Le monde, ses dirigeants, ses multiples organismes de prévision et d’étude et même ses ONG découvrent avec une certaine stupeur, avec la montée qui semble inexorable du prix du baril, que finalement nous sommes au bord de la rupture énergétique. C’est ainsi que le G7 lance des appels aux pays producteurs pour qu’ils accroissent leur production ! Sous huit jours bien entendu ! C’est ainsi que l’Agence Internationale de l’Energie qui encore récemment voyait la production de brut monter à 116 millions de barils/jours en 2030 commence à dire que peut-être la progression ne serait pas aussi rapide que prévue ! C’est ainsi que l’on commence à s’apercevoir que le bouc émissaire facile de la fameuse "spéculation" n’est peut-être qu’un phénomène mineur sans commune mesure avec le manque de produit physique sur le marché pour satisfaire la demande d’un monde en expansion rapide.
Dans un message du 10 mars, je posais la question de savoir si nous
n’avions pas déjà dépassé le Peak Oil et je signalais à votre attention
le doute du PDG de Total Christophe de Margerie sur la possibilité de
dépasser les 100 millions de barils/jours de production. On peut se
demander à quoi sert une Agence Internationale de l’Energie qui doit
nous coûter sans doute les yeux de la tête si, à un moment crucial pour
l’histoire de l’humanité, elle peut se tromper aussi grossièrement et
alimenter ainsi l’immobilisme des dirigeants politiques.

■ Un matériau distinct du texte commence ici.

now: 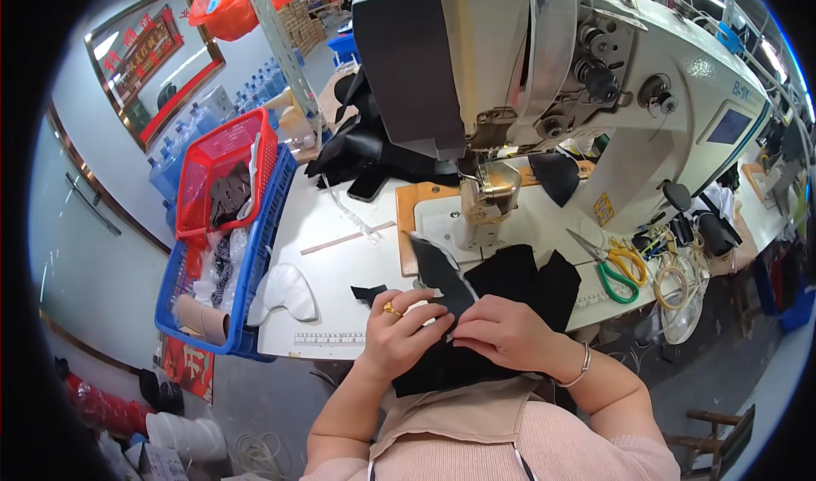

En voici ci-contre un autre exemple qu’il n’était pas difficile de se procurer, l’évolution de la production de pétrole chez un gros producteur mondial : la Russie (2eme producteur mondial) dont on voit qu’elle plafonne depuis plusieurs années déjà. Quant à la production gazière, elle a baissé de 1,3 % en 2007 et se maintient aux alentours de 550 milliards de M3 depuis 3 ans.
Le transfert au fil des décennies de la main mise sur les gisements
des compagnies pétrolières internationales aux pays producteurs s’est
traduit par une stagnation, voire une diminution des investissements
dans la production, un détail qui n’intéresse pas les dirigeants
politiques et qui est pourtant essentiel à la mise sur le marché
physique de davantage de barils, et dont le coût d’investissement est
loin d’être mineur. Pourquoi voulez-vous qu’un Monsieur Chavez se
tracasse pour accroître ses capacités de production alors qu’il
confisque les revenus du pétrole pour atteindre les objectifs de sa
politique extérieur et sociale ? De même pourquoi voulez-vous que les
pays du golfe dont les revenus pétroliers viennent alimenter leurs
fonds souverains déjà pléthoriques veuillent investir dans
l’accroissement de production pour leur donner encore plus d’argent à
placer !
Un autre élément dont nos politiques ne semblent pas conscient, c’est le temps nécessaire pour réagir à des variations de demande structurelle comme celle à laquelle nous assistons. Pourtant le rapport Hisch américain que j’avais analyé dans des messages des 16, 18, 20, et 22 aout 2005 montrait qu’il fallait s’y prendre 20 ANS à l’avance pour prendre des mesures palliatives si on voulait pouvoir répondre à la pression de la demande et que les solutions devaient être tous azimuts et en particulier en direction du nucléaire, seule énergie de masse, capable de suppléer à l’absence de pétrole à terme.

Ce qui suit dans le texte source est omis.